*Exercise goal*.
In the listing below, count each line containing "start" and answer with the count only.

+ + +

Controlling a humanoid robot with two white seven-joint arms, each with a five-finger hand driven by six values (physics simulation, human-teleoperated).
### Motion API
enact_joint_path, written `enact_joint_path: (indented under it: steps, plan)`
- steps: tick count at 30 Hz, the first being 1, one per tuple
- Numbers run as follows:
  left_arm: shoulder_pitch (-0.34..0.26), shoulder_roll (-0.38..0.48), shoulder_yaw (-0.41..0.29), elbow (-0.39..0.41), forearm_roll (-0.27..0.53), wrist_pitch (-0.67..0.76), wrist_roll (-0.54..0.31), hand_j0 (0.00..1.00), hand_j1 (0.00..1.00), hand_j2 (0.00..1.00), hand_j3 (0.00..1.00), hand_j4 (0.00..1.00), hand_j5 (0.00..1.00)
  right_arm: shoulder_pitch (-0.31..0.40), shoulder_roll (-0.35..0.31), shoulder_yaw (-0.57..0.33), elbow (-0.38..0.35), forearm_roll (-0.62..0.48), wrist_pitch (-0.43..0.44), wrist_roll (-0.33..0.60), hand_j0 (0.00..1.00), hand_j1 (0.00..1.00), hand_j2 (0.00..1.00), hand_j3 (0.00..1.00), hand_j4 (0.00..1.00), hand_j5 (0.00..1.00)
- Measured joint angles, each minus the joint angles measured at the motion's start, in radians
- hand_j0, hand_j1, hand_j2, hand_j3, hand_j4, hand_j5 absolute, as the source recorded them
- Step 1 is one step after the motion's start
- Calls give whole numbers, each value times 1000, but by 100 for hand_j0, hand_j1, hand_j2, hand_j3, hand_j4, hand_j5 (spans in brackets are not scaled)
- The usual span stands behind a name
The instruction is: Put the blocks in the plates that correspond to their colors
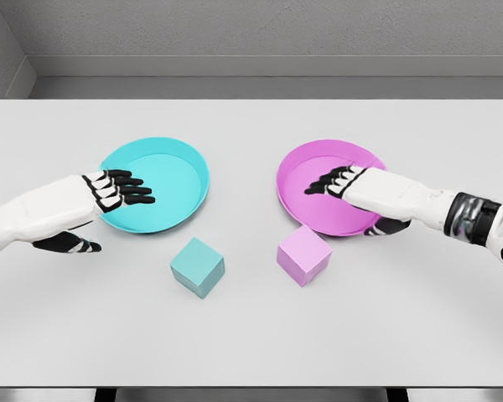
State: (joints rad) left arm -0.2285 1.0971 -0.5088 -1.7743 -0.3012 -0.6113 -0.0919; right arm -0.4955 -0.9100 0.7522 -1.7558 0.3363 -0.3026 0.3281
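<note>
While both blocks sit on the white surface (251, 335), my left robot hand (109, 191) hovers over the near-left rim of the cyan plate (180, 172), fingers extended and relaxed, holding nothing. My right robot hand (352, 186) reaches over the pink plate (306, 167), its fingers likewise loose and empty. The cyan block (197, 267) rests just in front of the cyan plate, and the pink block (303, 255) lies close before the pink plate, the two blocks apart from each other.
</note>
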Motion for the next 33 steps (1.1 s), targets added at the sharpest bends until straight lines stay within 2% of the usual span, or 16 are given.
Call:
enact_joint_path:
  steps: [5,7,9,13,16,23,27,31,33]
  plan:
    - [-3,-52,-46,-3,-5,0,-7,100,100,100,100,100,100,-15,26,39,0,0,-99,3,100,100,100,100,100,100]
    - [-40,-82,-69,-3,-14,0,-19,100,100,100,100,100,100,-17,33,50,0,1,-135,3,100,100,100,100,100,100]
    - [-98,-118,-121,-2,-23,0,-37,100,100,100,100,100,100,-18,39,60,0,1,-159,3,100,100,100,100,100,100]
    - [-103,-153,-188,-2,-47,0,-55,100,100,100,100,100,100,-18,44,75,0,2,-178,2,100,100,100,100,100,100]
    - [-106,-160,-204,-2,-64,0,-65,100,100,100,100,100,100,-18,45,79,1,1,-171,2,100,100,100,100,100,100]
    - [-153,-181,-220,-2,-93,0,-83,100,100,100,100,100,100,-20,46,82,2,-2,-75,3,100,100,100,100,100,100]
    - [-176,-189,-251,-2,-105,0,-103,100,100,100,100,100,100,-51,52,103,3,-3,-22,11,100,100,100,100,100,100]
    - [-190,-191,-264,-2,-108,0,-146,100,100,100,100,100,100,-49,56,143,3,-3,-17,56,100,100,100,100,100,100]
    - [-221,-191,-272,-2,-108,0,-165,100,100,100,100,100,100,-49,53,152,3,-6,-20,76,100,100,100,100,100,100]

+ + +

*Solution for this problem*.
2